From the listing below, return each line that includes "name".

↓

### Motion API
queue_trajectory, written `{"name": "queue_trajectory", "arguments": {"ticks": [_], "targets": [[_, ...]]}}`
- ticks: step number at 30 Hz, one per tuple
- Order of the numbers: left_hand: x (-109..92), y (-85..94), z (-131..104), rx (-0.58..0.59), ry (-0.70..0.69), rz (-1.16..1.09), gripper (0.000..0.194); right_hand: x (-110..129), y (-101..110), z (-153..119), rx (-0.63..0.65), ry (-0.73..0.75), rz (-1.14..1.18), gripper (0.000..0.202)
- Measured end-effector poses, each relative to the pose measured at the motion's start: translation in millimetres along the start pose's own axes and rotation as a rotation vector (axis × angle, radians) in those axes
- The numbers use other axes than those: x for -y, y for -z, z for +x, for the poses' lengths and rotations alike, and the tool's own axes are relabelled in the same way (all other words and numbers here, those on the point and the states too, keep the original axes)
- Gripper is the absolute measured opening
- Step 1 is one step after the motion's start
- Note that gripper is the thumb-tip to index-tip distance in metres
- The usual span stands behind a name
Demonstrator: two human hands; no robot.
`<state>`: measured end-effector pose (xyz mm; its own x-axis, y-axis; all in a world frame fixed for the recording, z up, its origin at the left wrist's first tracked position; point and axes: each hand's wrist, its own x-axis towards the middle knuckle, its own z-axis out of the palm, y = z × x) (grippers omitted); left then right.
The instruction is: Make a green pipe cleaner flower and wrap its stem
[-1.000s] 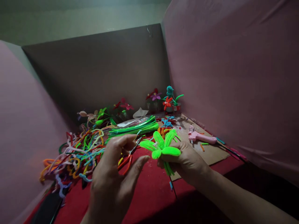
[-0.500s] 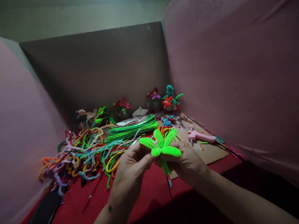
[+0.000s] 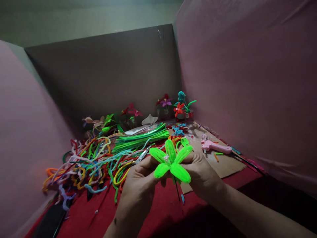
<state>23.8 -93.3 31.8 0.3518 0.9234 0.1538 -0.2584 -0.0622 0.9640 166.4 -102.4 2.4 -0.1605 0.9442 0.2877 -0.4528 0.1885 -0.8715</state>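
A bright green fuzzy flower with five petals and a small pale centre faces up between my hands. My left hand pinches it from the left, its thumb under the lower left petal. From the right my right hand grips it, with fingertips partly hidden behind the petals. A thin dark stem hangs below the flower. Open-looking scissors lie just beyond my left hand, their handles hidden.
Tangled coloured pipe cleaners cover the left side, beside a green bundle. A pink glue gun rests on cardboard at right. Finished flowers stand at the back. A black phone-like object lies front left.
The flower has been tilted and turned, so its petals now spread more fully towards the camera. Its green lower part is now mostly hidden. The view has shifted slightly.
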Motion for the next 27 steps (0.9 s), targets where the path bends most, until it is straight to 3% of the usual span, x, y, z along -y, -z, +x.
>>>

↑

#### [WRITTEN ANSWER]
queue_trajectory, written `{"name": "queue_trajectory", "arguments": {"ticks": [_], "targets": [[_, ...]]}}`
- The usual span stands behind a name

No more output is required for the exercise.